TASK DETAILS:
Work out how many lines of this material hold the word "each". Write only that number.
▼
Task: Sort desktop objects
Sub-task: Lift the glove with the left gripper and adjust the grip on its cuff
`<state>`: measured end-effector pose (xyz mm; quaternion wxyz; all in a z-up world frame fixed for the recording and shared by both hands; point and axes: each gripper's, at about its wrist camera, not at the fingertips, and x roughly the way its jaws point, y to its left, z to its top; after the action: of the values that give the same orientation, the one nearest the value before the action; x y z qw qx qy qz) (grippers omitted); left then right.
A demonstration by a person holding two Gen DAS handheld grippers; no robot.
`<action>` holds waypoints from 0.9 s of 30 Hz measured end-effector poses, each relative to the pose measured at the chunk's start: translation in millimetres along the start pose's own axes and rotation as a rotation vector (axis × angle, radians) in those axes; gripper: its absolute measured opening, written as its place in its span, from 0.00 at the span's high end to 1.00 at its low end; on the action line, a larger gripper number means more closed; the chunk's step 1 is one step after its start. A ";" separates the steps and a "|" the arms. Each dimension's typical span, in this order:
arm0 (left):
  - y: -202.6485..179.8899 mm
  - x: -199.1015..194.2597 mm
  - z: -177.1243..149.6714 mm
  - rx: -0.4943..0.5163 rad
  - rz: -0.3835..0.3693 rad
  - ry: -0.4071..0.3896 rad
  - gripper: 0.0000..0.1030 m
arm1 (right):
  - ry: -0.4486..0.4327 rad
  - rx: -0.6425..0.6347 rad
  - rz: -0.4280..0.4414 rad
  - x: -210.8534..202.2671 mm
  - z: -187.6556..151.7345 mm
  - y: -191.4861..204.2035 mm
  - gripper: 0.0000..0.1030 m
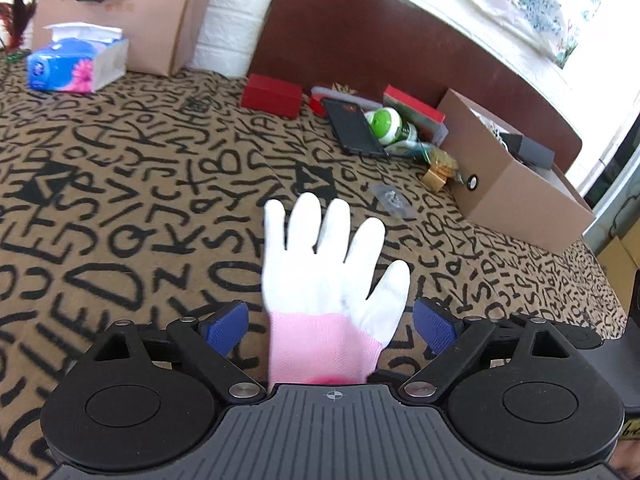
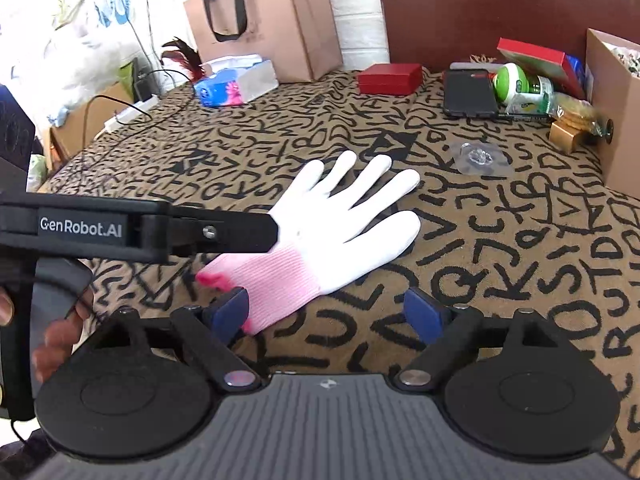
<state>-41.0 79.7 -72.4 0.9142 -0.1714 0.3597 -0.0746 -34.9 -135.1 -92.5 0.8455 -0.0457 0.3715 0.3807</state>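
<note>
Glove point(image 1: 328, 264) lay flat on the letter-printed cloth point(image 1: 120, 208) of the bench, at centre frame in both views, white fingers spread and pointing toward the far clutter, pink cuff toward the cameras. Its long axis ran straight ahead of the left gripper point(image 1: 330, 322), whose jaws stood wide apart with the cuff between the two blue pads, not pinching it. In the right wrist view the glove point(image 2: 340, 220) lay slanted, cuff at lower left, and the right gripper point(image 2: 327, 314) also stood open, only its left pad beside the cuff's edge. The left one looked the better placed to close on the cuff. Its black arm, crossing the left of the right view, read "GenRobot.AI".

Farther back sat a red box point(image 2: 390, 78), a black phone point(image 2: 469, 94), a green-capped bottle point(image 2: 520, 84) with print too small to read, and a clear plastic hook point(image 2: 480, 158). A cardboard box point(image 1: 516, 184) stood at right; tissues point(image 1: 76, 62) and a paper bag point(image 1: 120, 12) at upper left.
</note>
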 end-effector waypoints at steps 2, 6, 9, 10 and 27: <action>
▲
EXERCISE SOLUTION:
2